Shariati M M, Korsgaard I R, Sorensen D
Department of Genetics and Biotechnology, Faculty of Agricultural Sciences, University of Aarhus, Tjele, Denmark.
J Anim Breed Genet. 2009 Apr;126(2):92-102. doi: 10.1111/j.1439-0388.2008.00773.x.
Markov chain Monte Carlo (MCMC) enables fitting complex hierarchical models that may adequately reflect the process of data generation. Some of these models may contain more parameters than can be uniquely inferred from the distribution of the data, causing non-identifiability. The reaction norm model with unknown covariates (RNUC) is a model in which unknown environmental effects can be inferred jointly with the remaining parameters. The problem of identifiability of parameters at the level of the likelihood and the associated behaviour of MCMC chains were discussed using the RNUC as an example. It was shown theoretically that when environmental effects (covariates) are considered as random effects, estimable functions of the fixed effects, (co)variance components and genetic effects are identifiable as well as the environmental effects. When the environmental effects are treated as fixed and there are other fixed factors in the model, the contrasts involving environmental effects, the variance of environmental sensitivities (genetic slopes) and the residual variance are the only identifiable parameters. These different identifiability scenarios were generated by changing the formulation of the model and the structure of the data and the models were then implemented via MCMC. The output of MCMC sampling schemes was interpreted in the light of the theoretical findings. The erratic behaviour of the MCMC chains was shown to be associated with identifiability problems in the likelihood, despite propriety of posterior distributions, achieved by arbitrarily chosen uniform (bounded) priors. In some cases, very long chains were needed before the pattern of behaviour of the chain may signal the existence of problems. The paper serves as a warning concerning the implementation of complex models where identifiability problems can be difficult to detect a priori. We conclude that it would be good practice to experiment with a proposed model and to understand its features before embarking on a full MCMC implementation.

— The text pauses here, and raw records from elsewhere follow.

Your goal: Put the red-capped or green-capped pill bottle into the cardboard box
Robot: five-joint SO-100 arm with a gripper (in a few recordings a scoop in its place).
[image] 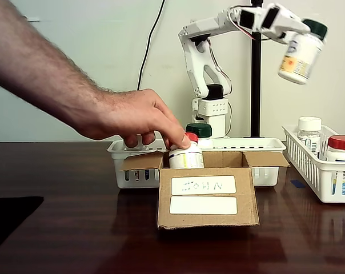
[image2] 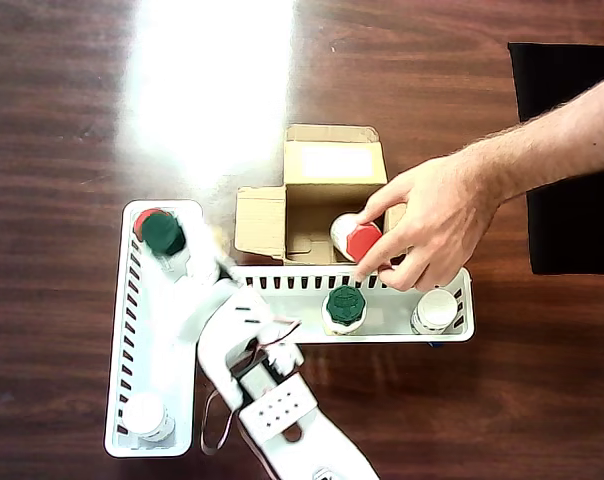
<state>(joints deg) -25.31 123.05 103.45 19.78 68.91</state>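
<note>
Fixed view, left to right. A person's bare hand (image: pixel 132 117) reaches in from the left, fingers on a white bottle with a red cap (image: pixel 186 152) standing inside the small brown cardboard box (image: pixel 207 200). The box's flaps are open and it has two white labels on its front. Behind the box is a long white slotted basket (image: pixel 264 165) holding a green-capped bottle (image: pixel 199 130); its body is hidden behind the box and hand. High at right, the white gripper (image: pixel 287 28) is clamped on the white pill bottle with dark green cap and yellow-orange label (image: pixel 301 54), tilted in the air, well above everything. The right basket (image: pixel 315 171), cut off by the edge, holds a white-capped bottle (image: pixel 309 131) and a red-capped one (image: pixel 341 149).

Overhead, the arm covers part of the left basket (image2: pixel 122 330). The held bottle's cap (image2: pixel 163 233) shows there, and there is a white cap (image2: pixel 145 413) at the near end.
</note>
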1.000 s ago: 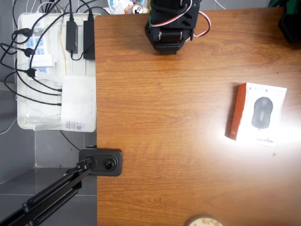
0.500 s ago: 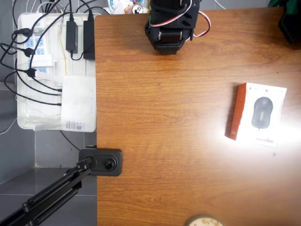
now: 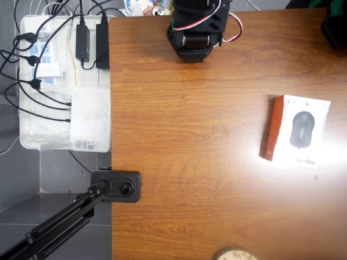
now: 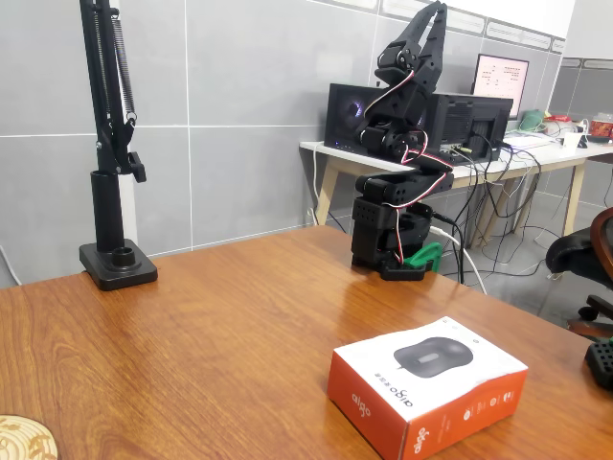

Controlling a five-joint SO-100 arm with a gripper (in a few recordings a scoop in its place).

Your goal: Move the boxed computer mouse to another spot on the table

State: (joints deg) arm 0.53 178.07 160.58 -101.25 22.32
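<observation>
The flat white carton printed with a dark grey mouse [image 3: 297, 131] lay unmoved at the right of the glossy reddish-brown wooden table [image 3: 190, 135]. The black gripper [image 4: 433, 11] stayed raised, fingers apparently clenched, near the frame's top.

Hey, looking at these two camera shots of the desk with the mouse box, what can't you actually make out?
- Gripper: in the fixed view it is folded high against the wall, edge-on; open or shut cannot be told.
- Arm: the overhead view's top edge cuts it off above the base.
- Mouse box: small print too small to read overhead; glare on the table washes its lower edge.
- Round object: cut off by the bottom edge overhead.
</observation>
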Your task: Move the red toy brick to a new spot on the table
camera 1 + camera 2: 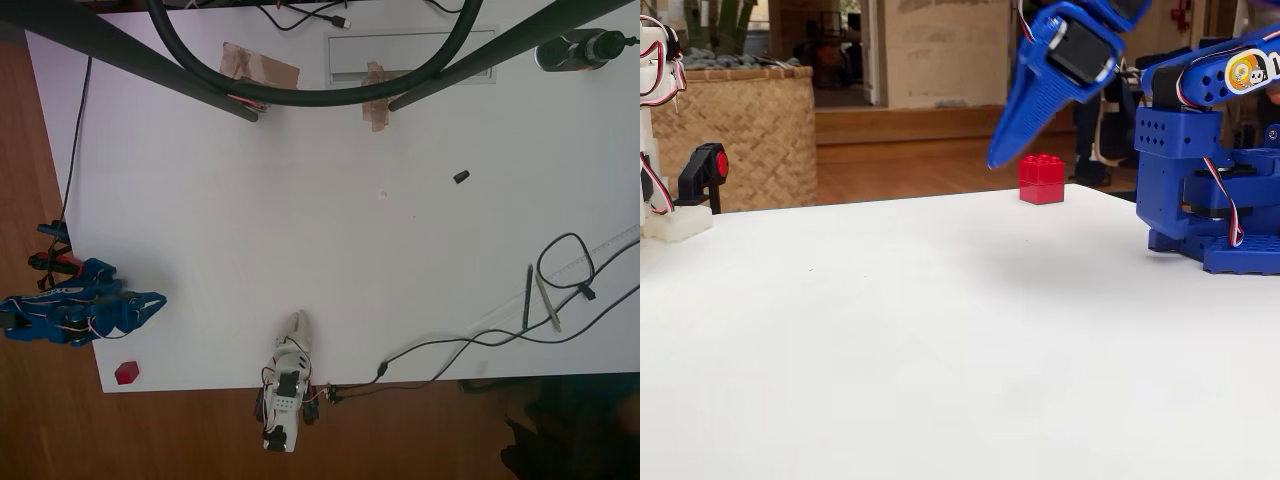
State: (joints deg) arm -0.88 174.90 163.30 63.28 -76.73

马尔可夫链蒙特卡罗(MCMC)方法能够拟合复杂的层次模型,这些模型可能充分反映数据生成过程。其中一些模型包含的参数可能比从数据分布中唯一推断出的参数更多,从而导致不可识别性。具有未知协变量的反应规范模型(RNUC)是一种可以与其余参数联合推断未知环境效应的模型。以RNUC为例,讨论了似然层面参数的可识别性问题以及MCMC链的相关行为。从理论上证明,当环境效应(协变量)被视为随机效应时,固定效应、(协)方差分量和遗传效应的可估计函数以及环境效应都是可识别的。当环境效应被视为固定效应且模型中存在其他固定因素时,涉及环境效应的对比、环境敏感性(遗传斜率)的方差和残差方差是唯一可识别的参数。通过改变模型的公式和数据结构生成了这些不同的可识别性场景,然后通过MCMC实现这些模型。根据理论结果对MCMC抽样方案的输出进行了解释。尽管通过任意选择的均匀(有界)先验实现了后验分布的恰当性,但MCMC链的不稳定行为被证明与似然中的可识别性问题相关。在某些情况下,需要非常长的链,链的行为模式才可能表明存在问题。本文对实施复杂模型发出了警告,在这些模型中,可识别性问题可能很难先验检测到。我们得出结论,在全面实施MCMC之前,对提出的模型进行试验并了解其特征是很好的做法。